Extracted records:
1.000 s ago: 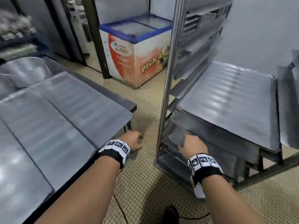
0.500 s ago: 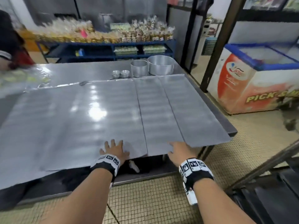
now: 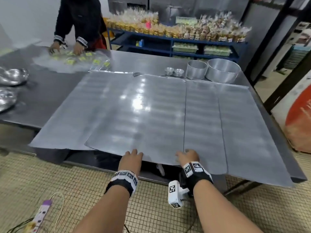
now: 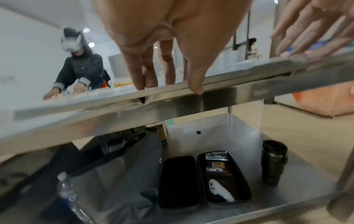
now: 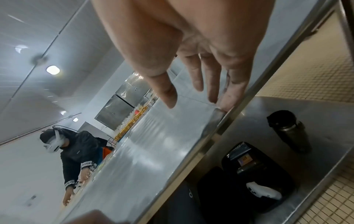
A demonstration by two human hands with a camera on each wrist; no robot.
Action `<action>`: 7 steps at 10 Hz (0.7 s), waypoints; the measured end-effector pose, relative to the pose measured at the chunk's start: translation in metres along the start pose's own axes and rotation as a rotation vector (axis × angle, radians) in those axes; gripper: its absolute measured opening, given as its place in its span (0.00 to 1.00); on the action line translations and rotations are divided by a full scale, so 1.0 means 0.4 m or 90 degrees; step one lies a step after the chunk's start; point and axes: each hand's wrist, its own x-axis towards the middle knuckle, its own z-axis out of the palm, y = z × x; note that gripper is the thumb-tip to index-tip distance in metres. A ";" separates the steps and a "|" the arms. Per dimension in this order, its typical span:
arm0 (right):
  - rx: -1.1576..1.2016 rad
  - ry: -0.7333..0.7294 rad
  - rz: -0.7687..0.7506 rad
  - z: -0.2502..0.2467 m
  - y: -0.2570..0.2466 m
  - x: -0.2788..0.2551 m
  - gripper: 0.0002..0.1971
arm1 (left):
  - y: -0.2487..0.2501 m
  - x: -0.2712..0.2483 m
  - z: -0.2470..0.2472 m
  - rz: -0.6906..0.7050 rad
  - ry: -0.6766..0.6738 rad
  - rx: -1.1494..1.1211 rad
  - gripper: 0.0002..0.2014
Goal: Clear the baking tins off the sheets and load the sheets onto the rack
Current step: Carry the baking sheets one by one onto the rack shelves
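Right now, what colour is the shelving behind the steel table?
Dark blue shelving, clearest in the head view.

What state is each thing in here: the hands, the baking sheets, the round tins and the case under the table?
Left hand: open, fingers resting on the top sheet's near edge.
Right hand: open, fingertips at the same edge.
Flat silver baking sheets: overlapping on the steel table, overhanging its near edge, nothing on them.
Round aluminium tins: upright, behind the sheets.
Black zip case: open.

Beige tiled floor (image 3: 42, 179); blue shelving (image 3: 170, 42) behind; white wall (image 3: 25, 17); ceiling lamp (image 5: 52, 70).
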 end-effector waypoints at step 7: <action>-0.048 -0.063 0.084 -0.058 0.007 0.091 0.29 | 0.046 -0.064 0.007 -0.018 0.018 -0.364 0.16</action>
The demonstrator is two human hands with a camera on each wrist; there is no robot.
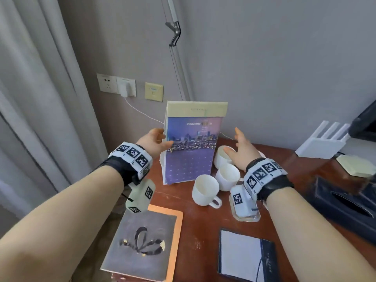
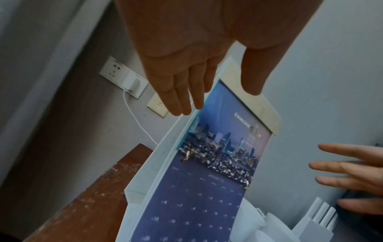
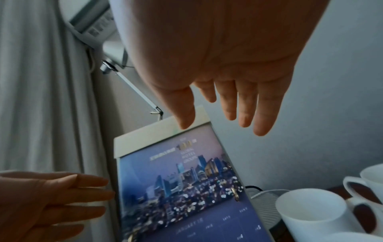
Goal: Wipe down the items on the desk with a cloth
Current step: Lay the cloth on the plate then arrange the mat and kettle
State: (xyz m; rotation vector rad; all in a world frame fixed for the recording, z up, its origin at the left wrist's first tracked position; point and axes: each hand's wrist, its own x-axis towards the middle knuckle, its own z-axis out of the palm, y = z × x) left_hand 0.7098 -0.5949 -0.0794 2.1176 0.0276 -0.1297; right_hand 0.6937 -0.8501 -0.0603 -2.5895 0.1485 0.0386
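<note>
Your left hand (image 1: 153,141) sits at the left edge of the tall standing desk calendar with the blue city-skyline print and cream header (image 1: 191,147). Its fingers are straight and held together, with the thumb across the front of the print. The views do not settle whether it has closed on the card, so treat it as flat against the edge, not clamped. The calendar stands upright near the back left corner of the reddish-brown wooden desk (image 1: 203,220). I'd say you are bracketing it from both sides to steady or lift it for wiping.

In front of it, at the desk's near left edge, lies a grey folder with a dark flower motif and orange border (image 1: 142,247). No cloth shows in any view, so the wiping tool is either out of frame or not yet picked up.

Just right of the calendar stand three white ceramic cups (image 1: 206,190), open side up. They look empty, though the one farthest back is partly hidden by your right hand (image 1: 240,149). That hand hovers above them, fingers spread and straight, holding nothing and well clear of the calendar's right edge. Mind the cups as it moves in.

Nearer you lies a dark booklet with a white page (image 1: 244,255).
</note>
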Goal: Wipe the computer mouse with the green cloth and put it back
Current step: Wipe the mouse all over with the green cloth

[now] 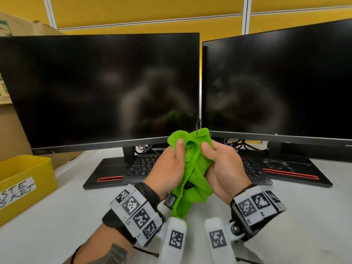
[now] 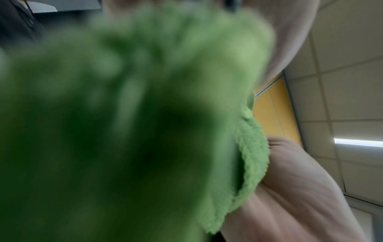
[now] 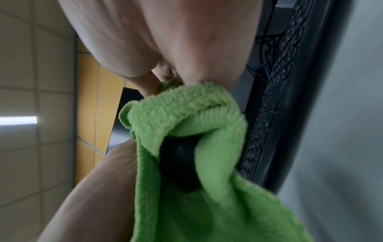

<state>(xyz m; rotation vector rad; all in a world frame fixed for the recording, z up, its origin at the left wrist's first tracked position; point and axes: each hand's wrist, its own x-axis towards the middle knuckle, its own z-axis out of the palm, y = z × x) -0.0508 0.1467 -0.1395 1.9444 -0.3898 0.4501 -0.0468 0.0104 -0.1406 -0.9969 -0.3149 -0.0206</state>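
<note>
Both hands hold a bundled green cloth (image 1: 194, 166) above the desk, in front of the gap between two monitors. My left hand (image 1: 171, 166) grips its left side, thumb pressed into the folds. My right hand (image 1: 219, 164) grips the right side, thumb on top. The black computer mouse (image 3: 178, 165) is wrapped inside, only a dark patch (image 1: 189, 185) showing low in the bundle. Its black cable (image 1: 198, 126) sticks out of the top. In the left wrist view the cloth (image 2: 145, 131) fills the frame, blurred.
Two dark monitors (image 1: 99, 88) (image 1: 278, 86) stand behind, with black keyboards (image 1: 142, 166) (image 1: 253, 170) under them. A yellow waste basket (image 1: 24, 180) sits at the left on the white table (image 1: 76, 206). Cardboard boxes (image 1: 11, 121) rise at the far left.
</note>
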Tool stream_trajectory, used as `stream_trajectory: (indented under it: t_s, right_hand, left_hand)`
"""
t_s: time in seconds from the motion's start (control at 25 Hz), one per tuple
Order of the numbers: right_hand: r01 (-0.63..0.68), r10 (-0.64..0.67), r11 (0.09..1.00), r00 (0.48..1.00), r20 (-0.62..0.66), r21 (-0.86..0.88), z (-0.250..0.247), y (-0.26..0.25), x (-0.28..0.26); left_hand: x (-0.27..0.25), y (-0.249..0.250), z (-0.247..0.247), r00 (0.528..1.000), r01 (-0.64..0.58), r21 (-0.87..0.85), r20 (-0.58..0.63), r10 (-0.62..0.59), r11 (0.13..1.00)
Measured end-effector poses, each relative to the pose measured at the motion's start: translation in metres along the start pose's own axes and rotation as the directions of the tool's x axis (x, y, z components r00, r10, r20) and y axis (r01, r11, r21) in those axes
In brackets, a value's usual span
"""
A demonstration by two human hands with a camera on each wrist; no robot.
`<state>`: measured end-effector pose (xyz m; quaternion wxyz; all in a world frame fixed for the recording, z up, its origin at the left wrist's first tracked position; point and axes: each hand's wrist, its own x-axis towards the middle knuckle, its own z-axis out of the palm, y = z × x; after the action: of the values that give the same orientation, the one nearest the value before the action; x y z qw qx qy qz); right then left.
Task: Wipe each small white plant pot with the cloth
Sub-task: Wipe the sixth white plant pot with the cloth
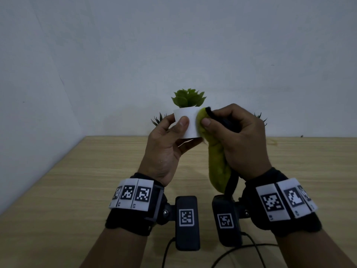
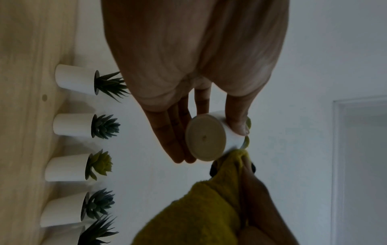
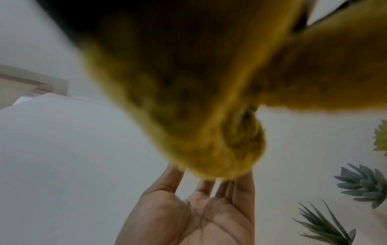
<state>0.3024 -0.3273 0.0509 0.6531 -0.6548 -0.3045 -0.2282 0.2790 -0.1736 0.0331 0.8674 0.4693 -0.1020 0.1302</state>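
Cloth [image 1: 217, 151] blurs across the right-wrist view, hiding the held pot [image 1: 186, 122].

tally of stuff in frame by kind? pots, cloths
White plant pots: 6. One held up by the left hand, pot; five standing along the wall.
Cloths: 1, yellow-green cloth, gripped by the right hand and pressed to the held pot.
Total: 7.

Head camera faces the wall; wrist cameras look close along each hand.
All share the yellow-green fuzzy cloth [image 1: 217, 163] at 12 o'clock.
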Motion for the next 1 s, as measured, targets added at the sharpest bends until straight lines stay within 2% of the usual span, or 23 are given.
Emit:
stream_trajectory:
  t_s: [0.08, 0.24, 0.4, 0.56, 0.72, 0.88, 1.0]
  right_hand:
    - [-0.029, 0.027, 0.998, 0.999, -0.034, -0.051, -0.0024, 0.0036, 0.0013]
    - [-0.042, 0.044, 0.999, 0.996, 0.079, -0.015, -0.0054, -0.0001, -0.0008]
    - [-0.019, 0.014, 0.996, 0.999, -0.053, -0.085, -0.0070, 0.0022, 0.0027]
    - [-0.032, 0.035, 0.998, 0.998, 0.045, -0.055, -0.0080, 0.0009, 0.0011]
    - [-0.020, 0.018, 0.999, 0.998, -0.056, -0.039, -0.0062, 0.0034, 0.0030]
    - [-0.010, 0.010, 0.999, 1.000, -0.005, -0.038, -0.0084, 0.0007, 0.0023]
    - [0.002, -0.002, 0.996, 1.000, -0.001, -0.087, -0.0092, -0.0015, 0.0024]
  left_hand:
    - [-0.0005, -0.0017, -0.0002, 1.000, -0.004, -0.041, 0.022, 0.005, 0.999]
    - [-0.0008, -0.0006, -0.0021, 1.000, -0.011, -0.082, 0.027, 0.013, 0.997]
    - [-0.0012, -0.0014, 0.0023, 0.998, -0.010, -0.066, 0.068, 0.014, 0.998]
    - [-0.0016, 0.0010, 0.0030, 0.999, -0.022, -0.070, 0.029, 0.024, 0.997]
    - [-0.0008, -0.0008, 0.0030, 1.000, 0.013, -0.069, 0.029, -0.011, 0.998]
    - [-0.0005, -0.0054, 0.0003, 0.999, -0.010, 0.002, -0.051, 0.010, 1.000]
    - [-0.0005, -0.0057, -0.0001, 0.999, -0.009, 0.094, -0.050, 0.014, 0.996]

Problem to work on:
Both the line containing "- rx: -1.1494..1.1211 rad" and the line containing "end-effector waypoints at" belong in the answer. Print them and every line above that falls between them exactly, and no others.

Output of the task:
  - rx: -1.1494..1.1211 rad
  - gripper: 0.0002..0.2014
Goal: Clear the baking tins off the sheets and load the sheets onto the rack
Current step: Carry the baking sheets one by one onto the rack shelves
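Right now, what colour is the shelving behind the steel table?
Dark blue shelving, clearest in the head view.

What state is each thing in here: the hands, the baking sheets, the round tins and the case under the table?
Left hand: open, fingers resting on the top sheet's near edge.
Right hand: open, fingertips at the same edge.
Flat silver baking sheets: overlapping on the steel table, overhanging its near edge, nothing on them.
Round aluminium tins: upright, behind the sheets.
Black zip case: open.

Beige tiled floor (image 3: 42, 179); blue shelving (image 3: 170, 42) behind; white wall (image 3: 25, 17); ceiling lamp (image 5: 52, 70).
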 end-effector waypoints at step 7: <action>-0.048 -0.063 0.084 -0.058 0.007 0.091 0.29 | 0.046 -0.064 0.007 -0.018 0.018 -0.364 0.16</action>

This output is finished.